**PROBLEM DESCRIPTION:** Beginning with the first line, transcribe the entries below exactly through the line containing "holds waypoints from", inclusive.

**Dataset records:**
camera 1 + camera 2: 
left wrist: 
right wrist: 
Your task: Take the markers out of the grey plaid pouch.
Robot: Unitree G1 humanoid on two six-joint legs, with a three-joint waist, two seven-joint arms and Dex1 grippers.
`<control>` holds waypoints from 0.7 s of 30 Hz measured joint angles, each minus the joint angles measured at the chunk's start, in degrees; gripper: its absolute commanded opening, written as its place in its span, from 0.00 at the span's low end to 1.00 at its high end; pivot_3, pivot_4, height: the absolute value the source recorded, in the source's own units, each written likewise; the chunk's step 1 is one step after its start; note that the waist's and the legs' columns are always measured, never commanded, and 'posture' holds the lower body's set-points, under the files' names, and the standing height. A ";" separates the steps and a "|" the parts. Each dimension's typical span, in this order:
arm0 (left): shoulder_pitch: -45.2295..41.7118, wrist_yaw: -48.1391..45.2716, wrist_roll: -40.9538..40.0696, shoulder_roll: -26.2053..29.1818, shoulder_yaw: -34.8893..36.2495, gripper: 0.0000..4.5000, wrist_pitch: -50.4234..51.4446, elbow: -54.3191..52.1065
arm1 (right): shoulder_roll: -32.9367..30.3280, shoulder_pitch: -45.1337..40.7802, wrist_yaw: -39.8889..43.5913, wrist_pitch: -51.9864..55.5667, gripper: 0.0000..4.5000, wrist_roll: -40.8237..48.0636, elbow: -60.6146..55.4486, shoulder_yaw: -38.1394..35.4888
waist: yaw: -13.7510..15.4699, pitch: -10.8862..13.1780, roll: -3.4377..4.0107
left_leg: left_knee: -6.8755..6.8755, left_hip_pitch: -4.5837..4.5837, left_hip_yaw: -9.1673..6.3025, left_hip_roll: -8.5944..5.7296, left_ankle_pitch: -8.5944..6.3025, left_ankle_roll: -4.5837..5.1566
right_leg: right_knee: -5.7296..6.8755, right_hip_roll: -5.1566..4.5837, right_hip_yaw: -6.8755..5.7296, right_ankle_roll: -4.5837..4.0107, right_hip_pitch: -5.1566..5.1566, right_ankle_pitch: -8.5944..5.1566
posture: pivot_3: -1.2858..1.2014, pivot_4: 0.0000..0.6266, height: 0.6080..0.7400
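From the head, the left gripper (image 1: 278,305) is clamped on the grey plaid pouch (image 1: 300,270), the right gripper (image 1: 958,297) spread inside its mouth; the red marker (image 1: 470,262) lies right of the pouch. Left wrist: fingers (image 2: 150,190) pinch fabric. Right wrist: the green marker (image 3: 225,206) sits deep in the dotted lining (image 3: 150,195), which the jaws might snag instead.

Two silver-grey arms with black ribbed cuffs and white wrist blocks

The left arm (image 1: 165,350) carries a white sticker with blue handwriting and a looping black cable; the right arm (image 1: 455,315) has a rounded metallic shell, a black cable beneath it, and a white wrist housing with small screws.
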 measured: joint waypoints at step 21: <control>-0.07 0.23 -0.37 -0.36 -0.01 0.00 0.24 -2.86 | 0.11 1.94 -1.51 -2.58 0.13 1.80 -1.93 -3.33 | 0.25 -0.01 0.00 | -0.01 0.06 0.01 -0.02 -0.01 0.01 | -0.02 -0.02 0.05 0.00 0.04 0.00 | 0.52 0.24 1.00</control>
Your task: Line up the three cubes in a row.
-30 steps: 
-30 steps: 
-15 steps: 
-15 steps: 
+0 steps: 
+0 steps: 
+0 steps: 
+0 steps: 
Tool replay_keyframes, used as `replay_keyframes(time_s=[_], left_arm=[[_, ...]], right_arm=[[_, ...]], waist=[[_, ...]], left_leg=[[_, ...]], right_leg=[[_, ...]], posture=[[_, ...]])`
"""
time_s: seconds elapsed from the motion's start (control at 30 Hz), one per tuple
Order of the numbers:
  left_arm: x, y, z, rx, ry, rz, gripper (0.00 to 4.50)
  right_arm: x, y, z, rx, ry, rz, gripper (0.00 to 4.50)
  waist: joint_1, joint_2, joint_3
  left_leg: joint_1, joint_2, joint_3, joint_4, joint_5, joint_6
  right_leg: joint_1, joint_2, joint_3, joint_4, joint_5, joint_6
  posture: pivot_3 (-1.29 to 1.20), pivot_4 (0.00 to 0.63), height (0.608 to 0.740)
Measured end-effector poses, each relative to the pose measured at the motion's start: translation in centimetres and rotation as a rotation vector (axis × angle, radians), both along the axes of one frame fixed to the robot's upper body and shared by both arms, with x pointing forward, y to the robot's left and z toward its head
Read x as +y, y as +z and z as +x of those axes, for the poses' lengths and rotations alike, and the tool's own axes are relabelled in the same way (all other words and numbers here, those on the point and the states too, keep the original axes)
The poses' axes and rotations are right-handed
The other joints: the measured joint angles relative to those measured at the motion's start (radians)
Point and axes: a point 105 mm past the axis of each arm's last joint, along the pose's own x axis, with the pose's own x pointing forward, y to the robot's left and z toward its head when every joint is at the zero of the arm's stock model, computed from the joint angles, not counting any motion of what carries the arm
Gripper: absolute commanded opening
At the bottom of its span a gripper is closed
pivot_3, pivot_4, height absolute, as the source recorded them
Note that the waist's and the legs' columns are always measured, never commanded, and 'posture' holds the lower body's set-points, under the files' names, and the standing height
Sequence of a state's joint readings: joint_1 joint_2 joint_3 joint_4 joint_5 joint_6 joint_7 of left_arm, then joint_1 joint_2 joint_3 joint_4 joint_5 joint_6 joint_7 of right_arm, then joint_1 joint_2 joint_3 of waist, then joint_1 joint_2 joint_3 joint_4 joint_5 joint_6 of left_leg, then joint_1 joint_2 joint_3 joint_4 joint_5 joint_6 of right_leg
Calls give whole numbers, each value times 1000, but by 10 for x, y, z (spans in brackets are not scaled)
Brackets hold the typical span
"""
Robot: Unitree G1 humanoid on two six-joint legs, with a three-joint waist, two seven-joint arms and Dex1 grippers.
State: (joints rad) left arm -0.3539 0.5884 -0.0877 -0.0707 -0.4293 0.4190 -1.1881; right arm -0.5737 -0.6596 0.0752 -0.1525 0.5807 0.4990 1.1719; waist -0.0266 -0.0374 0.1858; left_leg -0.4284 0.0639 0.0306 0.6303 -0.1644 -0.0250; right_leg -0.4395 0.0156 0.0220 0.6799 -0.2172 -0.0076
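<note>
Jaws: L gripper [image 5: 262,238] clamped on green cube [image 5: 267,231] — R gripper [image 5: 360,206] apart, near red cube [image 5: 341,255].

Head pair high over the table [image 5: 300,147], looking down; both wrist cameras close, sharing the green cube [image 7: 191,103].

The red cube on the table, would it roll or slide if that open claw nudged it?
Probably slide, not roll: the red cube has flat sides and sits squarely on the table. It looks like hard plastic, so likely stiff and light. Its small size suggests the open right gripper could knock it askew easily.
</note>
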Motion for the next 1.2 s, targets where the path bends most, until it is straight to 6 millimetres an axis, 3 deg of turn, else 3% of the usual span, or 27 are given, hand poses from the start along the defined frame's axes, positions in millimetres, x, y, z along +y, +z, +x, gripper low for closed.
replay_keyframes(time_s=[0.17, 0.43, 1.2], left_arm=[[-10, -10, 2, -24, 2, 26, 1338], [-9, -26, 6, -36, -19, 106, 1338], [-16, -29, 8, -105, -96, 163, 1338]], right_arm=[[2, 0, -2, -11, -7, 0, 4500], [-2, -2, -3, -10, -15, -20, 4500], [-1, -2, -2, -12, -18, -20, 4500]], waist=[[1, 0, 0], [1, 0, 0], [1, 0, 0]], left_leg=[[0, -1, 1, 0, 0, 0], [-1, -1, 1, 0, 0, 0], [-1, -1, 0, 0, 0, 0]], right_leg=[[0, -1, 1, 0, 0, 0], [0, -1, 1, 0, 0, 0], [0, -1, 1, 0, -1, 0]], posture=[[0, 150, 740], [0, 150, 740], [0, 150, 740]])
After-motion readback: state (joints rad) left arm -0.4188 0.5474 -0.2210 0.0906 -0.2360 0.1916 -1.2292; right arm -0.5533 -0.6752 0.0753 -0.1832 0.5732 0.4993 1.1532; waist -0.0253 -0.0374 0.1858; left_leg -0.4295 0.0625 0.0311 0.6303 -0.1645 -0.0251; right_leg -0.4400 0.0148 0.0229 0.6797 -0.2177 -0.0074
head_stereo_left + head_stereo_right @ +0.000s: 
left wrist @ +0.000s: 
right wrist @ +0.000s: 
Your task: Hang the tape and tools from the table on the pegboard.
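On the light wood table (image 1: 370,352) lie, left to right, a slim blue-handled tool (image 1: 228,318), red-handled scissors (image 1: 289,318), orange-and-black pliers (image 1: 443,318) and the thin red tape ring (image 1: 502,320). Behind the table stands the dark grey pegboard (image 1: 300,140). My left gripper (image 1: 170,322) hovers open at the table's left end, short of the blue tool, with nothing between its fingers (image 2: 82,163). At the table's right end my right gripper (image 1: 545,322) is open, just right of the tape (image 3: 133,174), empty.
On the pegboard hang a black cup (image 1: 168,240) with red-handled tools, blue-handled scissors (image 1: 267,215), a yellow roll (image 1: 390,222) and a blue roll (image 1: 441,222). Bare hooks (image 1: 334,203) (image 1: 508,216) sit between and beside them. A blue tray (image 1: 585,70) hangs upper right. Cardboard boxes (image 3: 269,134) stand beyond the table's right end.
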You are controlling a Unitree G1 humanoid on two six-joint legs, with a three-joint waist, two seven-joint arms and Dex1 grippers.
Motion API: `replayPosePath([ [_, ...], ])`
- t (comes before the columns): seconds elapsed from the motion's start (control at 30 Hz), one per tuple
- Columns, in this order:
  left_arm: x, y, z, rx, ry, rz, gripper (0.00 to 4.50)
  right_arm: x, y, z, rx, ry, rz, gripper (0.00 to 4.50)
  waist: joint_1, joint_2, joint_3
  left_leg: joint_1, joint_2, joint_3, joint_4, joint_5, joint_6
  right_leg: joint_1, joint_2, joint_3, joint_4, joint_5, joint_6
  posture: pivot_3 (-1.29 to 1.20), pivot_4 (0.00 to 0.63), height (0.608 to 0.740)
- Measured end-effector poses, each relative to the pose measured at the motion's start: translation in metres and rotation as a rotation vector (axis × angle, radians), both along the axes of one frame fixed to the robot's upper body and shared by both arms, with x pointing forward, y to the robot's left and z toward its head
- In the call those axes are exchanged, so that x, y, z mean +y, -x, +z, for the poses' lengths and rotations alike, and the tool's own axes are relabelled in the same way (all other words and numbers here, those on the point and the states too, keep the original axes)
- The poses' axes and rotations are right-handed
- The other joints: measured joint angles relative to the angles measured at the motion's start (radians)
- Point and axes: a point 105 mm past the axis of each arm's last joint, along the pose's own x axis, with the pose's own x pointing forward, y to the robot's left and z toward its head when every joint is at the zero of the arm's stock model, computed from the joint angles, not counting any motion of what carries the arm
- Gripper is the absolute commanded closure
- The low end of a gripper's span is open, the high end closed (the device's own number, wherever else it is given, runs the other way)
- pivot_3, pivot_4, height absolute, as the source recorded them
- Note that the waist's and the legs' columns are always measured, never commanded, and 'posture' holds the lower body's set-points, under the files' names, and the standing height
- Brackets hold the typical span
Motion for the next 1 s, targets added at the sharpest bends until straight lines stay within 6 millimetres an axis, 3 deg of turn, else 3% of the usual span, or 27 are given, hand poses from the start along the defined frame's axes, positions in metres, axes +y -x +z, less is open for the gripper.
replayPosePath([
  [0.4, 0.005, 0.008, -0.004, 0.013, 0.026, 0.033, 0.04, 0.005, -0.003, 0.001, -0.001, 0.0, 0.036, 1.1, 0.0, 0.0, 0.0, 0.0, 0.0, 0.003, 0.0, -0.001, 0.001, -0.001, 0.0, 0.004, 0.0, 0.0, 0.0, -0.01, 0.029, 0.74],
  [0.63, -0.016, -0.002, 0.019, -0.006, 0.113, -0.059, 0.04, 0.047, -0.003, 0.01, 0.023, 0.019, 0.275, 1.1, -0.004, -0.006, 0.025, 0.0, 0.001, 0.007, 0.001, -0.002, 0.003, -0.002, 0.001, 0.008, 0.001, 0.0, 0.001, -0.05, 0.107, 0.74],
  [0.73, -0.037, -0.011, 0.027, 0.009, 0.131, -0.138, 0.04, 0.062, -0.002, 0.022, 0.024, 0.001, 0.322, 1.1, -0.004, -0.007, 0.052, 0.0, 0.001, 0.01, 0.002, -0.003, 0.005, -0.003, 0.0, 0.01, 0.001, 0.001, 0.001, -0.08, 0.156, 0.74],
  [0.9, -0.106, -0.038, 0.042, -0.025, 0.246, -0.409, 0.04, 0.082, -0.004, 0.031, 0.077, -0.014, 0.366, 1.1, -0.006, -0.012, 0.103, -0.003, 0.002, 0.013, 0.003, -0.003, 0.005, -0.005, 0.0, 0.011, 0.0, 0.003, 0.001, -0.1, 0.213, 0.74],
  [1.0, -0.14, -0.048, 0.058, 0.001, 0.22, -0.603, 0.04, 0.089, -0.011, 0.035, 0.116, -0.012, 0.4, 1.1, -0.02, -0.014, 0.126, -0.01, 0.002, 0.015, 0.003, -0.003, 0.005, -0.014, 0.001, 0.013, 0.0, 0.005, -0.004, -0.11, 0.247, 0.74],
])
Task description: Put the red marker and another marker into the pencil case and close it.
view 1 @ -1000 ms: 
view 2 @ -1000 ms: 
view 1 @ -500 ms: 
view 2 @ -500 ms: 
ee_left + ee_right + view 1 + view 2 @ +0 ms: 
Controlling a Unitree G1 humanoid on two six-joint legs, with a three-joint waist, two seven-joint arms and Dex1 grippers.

**TASK OUTPUT:**
camera 1 + camera 2: 
left wrist: 
right wrist: 
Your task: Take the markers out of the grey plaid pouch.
Robot: Unitree G1 humanoid on two six-joint legs, with a three-joint waist, two seven-joint arms and Dex1 grippers.
`<control>` holds waypoints from 0.7 s of 30 Hz measured joint angles, each minus the joint angles measured at the chunk's start, in degrees; gripper: its absolute commanded opening, written as its place in its span, from 0.00 at the span's low end to 1.00 at its high end; pivot_3, pivot_4, height: the absolute value the source recorded, in the source's own units, each written likewise; the chunk's step 1 is one step after its start; note that the waist's and the legs' columns are always measured, never commanded, and 'posture' holds the lower body's set-points, under the files' names, and the standing height. A ";" separates the steps and a "|" the parts. Each dimension's typical span, in this order:

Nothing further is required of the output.